Krupenko S A, Vlasov A P, Wagner C
Department of Biochemistry and Molecular Biology, Medical University of South Carolina, Charleston, South Carolina 29425, USA.
J Biol Chem. 2001 Jun 29;276(26):24030-7. doi: 10.1074/jbc.M009257200. Epub 2001 Apr 24.
The enzyme, 10-formyltetrahydrofolate dehydrogenase (FDH), converts 10-formyltetrahydrofolate (10-formyl-THF) to tetrahydrofolate in an NADP(+)-dependent dehydrogenase reaction or an NADP(+)-independent hydrolase reaction. The hydrolase reaction occurs in a 310-amino acid long amino-terminal domain of FDH (N(t)-FDH), whereas the dehydrogenase reaction requires the full-length enzyme. The amino-terminal domain of FDH shares some sequence identity with several other enzymes utilizing 10-formyl-THF as a substrate. These enzymes have two strictly conserved residues, aspartate and histidine, in the putative catalytic center. We have shown recently that the conserved aspartate is involved in FDH catalysis. In the present work we studied the role of the conserved histidine, His(106), in FDH function. Site-directed mutagenesis experiments showed that replacement of the histidine with alanine, asparagine, aspartate, glutamate, glutamine, or arginine in N(t)-FDH resulted in expression of insoluble proteins. Replacement of the histidine with another positively charged residue, lysine, produced a soluble mutant with no hydrolase activity. The insoluble mutants refolded from inclusion bodies adopted a conformation inherent to the wild-type N(t)-FDH, but they did not exhibit any hydrolase activity. Substitution of alanine for three non-conserved histidines located close to the conserved one did not reveal any significant changes in the hydrolase activity of N(t)-FDH. Expressed full-length FDH with the substitution of lysine for the His(106) completely lost both the hydrolase and dehydrogenase activities. Thus, our study showed that His(106), besides being an important structural residue, is also directly involved in both the hydrolase and dehydrogenase mechanisms of FDH. Modeling of the putative hydrolase catalytic center/folate-binding site suggested that the catalytic residues, aspartate and histidine, are unlikely to be adjacent to the catalytic cysteine in the aldehyde dehydrogenase catalytic center. We hypothesize that 10-formyl-THF dehydrogenase reaction is not an independent reaction but is a combination of hydrolase and aldehyde dehydrogenase reactions.
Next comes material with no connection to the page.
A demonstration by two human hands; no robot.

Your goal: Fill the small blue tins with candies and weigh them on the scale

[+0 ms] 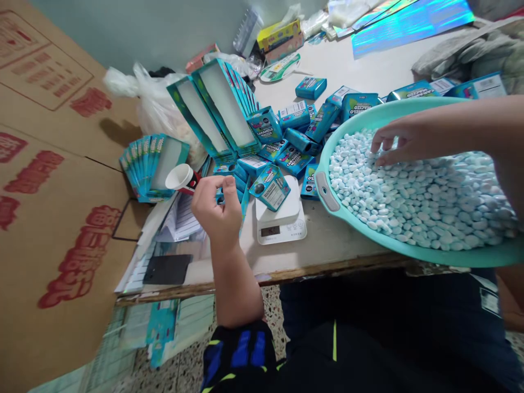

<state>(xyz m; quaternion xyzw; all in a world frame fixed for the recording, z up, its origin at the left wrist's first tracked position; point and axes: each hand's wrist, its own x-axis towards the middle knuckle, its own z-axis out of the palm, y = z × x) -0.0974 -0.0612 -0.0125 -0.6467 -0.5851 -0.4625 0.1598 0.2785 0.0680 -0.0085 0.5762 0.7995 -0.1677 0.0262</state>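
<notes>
My right hand (399,141) reaches into a turquoise oval tub (360,232) from the right. Its bent fingers are apart, touching the top of a heap of small pale blue candies (426,202). My left hand (219,204) is raised over the table with its fingers curled closed; what they hold, if anything, is hidden. Behind its knuckles, a white paper cup (178,176) with a red and black side lies tilted. To its right a blue candy box (271,187) rests tilted on a white digital kitchen scale (282,232), whose display is lit.
Many blue candy boxes (297,158) lie heaped behind the scale. Open display cartons (216,103) stand at the back, and more cartons (153,164) lean at left. A dark phone (167,269) lies near the front edge. A large brown carton (53,191) bounds the left side.
</notes>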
10-甲酰四氢叶酸脱氢酶(FDH)可通过依赖烟酰胺腺嘌呤二核苷酸磷酸(NADP⁺)的脱氢酶反应或不依赖NADP⁺的水解酶反应,将10-甲酰四氢叶酸(10-甲酰-THF)转化为四氢叶酸。水解酶反应发生在FDH的一个由310个氨基酸组成的氨基末端结构域(N(t)-FDH)中,而脱氢酶反应则需要全长酶。FDH的氨基末端结构域与其他几种以10-甲酰-THF为底物的酶具有一定的序列同源性。这些酶在假定的催化中心有两个严格保守的残基,即天冬氨酸和组氨酸。我们最近发现保守的天冬氨酸参与FDH的催化作用。在本研究中,我们研究了保守的组氨酸His(106)在FDH功能中的作用。定点诱变实验表明,在N(t)-FDH中用丙氨酸、天冬酰胺、天冬氨酸、谷氨酸、谷氨酰胺或精氨酸取代组氨酸会导致不溶性蛋白质的表达。用另一个带正电荷的残基赖氨酸取代组氨酸产生了一种没有水解酶活性的可溶性突变体。从不溶性包涵体中复性的突变体采用了野生型N(t)-FDH固有的构象,但它们没有表现出任何水解酶活性。用丙氨酸取代靠近保守组氨酸的三个非保守组氨酸,未发现N(t)-FDH的水解酶活性有任何显著变化。用赖氨酸取代His(106)表达的全长FDH完全丧失了水解酶和脱氢酶活性。因此,我们的研究表明,His(106)除了是一个重要的结构残基外,还直接参与FDH的水解酶和脱氢酶机制。对假定的水解酶催化中心/叶酸结合位点的建模表明,催化残基天冬氨酸和组氨酸不太可能与醛脱氢酶催化中心的催化半胱氨酸相邻。我们推测10-甲酰-THF脱氢酶反应不是一个独立的反应,而是水解酶和醛脱氢酶反应的组合。